Novos hábitos de consumo
A mudança dos padrões de consumo da sociedade, em especial da juventude, é um importante aspecto a monitorar ao longo do próximo ano e década, indicam os especialistas. Os modelos atuais de crescimento econômico estão sendo questionados e a economia circular ganha cada vez mais tração e relevância nesse novo contexto.
Cidades sustentáveis
A tendência de cidades em todo o mundo de implantar ações de mitigação e adaptação às mudanças climáticas deve continuar em 2021. No Brasil, especificamente, essa ação deve ser liderada pelos novos prefeitos e vereadores eleitos em 2020. Exemplos já existem, como o movimento Viva Água, em São José dos Pinhais (PR), que busca contribuir com a segurança hídrica para milhares de famílias e indústrias locais por meio da recuperação do solo e da vegetação da bacia hidrográfica do rio Miringuava.
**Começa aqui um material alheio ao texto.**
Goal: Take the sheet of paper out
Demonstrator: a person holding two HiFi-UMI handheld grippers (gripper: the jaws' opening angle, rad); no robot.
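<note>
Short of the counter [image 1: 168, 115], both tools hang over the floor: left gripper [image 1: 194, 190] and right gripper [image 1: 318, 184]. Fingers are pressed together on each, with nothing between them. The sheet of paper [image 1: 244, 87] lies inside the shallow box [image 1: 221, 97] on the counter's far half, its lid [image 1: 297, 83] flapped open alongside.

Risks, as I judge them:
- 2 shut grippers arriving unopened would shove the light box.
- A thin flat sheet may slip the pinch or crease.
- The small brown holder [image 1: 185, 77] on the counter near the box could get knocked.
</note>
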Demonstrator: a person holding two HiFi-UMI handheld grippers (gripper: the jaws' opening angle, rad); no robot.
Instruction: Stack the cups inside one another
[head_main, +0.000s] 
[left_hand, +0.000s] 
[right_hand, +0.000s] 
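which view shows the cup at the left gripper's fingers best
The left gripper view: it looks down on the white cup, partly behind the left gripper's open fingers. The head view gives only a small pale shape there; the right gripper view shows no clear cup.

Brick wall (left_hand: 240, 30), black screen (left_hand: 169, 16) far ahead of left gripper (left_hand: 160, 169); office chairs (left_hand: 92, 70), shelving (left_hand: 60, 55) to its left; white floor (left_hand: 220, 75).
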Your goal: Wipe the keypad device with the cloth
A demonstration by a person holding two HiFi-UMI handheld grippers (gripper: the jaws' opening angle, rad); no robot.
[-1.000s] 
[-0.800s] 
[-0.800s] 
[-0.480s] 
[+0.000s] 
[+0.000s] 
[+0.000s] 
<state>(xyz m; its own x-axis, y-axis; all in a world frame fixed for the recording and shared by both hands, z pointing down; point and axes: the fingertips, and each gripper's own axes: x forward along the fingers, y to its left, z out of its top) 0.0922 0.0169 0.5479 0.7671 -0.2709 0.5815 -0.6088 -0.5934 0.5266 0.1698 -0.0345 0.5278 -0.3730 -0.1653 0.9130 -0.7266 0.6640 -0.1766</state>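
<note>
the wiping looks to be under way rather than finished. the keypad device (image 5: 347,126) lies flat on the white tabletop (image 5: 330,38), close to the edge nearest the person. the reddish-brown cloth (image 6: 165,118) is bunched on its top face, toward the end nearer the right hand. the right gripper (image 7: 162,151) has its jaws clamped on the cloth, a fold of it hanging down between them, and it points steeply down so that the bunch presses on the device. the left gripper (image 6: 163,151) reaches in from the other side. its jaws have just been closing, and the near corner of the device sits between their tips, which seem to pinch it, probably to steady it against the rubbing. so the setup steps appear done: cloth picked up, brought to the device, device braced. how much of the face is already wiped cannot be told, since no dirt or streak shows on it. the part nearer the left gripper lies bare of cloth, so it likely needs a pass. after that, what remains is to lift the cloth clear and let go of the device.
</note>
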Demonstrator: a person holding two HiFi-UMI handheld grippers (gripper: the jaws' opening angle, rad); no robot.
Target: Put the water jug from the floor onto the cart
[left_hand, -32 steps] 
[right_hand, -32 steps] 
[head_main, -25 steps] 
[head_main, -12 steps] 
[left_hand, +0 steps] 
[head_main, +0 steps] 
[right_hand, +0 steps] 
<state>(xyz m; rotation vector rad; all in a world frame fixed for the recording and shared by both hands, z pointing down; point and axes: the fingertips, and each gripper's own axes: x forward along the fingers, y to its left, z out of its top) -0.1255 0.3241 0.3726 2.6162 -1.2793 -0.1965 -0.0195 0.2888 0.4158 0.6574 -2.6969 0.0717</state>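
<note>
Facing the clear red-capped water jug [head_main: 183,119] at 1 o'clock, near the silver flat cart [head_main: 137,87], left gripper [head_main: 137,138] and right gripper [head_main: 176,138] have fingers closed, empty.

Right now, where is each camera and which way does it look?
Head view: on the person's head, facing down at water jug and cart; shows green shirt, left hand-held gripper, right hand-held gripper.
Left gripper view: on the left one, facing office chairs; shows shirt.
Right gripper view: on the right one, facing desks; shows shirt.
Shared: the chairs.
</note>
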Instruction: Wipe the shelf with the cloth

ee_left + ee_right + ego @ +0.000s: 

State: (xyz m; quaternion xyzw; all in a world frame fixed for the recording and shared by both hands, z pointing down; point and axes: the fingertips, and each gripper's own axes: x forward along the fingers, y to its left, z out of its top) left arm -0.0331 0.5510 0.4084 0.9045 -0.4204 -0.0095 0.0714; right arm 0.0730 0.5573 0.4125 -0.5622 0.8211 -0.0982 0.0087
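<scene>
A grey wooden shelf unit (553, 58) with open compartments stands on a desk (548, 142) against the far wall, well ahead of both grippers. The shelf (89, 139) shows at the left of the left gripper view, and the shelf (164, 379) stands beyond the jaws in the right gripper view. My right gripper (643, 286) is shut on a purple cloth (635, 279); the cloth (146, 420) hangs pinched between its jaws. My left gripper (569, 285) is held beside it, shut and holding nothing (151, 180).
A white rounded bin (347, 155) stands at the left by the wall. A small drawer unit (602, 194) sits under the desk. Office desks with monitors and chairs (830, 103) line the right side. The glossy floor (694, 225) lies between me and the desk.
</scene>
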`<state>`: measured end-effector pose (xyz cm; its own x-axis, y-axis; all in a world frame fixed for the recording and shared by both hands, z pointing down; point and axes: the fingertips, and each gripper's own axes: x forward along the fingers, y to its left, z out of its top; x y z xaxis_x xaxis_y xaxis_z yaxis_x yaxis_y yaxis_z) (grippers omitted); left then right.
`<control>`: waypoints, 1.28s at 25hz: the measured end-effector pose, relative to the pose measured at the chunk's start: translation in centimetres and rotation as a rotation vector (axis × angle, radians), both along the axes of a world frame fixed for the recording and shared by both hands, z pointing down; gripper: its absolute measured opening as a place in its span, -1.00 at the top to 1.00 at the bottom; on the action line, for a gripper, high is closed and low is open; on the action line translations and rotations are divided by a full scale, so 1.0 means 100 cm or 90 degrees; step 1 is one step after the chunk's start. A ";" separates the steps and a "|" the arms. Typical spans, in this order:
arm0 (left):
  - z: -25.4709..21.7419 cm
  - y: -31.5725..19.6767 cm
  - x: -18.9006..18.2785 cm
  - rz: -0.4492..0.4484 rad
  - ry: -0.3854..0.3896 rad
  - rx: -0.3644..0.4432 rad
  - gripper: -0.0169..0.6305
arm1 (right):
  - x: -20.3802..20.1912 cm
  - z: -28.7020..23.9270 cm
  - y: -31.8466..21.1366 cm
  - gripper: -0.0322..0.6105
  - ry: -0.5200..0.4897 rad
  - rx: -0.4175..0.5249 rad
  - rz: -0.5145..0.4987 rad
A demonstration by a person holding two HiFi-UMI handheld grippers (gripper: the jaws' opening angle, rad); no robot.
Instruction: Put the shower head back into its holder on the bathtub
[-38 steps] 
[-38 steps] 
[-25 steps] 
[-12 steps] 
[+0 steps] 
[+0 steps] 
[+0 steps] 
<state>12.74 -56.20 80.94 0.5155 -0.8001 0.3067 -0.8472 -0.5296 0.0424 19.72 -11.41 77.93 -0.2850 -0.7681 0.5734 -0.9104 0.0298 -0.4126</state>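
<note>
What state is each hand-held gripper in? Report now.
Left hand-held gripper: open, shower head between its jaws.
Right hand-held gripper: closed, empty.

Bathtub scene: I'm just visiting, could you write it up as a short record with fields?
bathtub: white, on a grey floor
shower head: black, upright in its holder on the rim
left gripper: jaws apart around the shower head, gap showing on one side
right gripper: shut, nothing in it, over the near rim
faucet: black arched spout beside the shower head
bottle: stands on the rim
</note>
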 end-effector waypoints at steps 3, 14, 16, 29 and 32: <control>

O projeto é uma iniciativa da Fundação Grupo Boticário em parcerias com os governos municipal e estadual, além de empresas e entidades da sociedade civil organizada. “É preciso dar espaço para a natureza, introduzindo tipologias de Soluções Baseadas na Natureza (SBN) por meio de tetos verdes nas edificações, jardins de chuvas, canteiros fluviais, biovaletas e parques multifuncionais”, explica a membro da RECN e pesquisadora do Departamento de Arquitetura e Urbanismo da Pontifícia Universidade Católica do Rio de Janeiro (PUC-Rio), Cecilia Herzog.
Olhos atentos à Amazônia
Seguindo a pauta dos últimos anos, a política ambiental para proteger a Amazônia continuará a atrair a atenção da população global. A falta de medidas eficazes para combater o desmatamento – que cresceu 9,5% em 12 meses, passando de 11 mil km² devastados – e preservar povos e terras indígenas seguirá desencadeando pressões ao Brasil vindas a partir da perda de investimentos estrangeiros, boicote a produtos nacionais e sanções comerciais de outros países.
*Criada em 2014, a Rede é uma iniciativa da Fundação Grupo Boticário de Proteção à Natureza.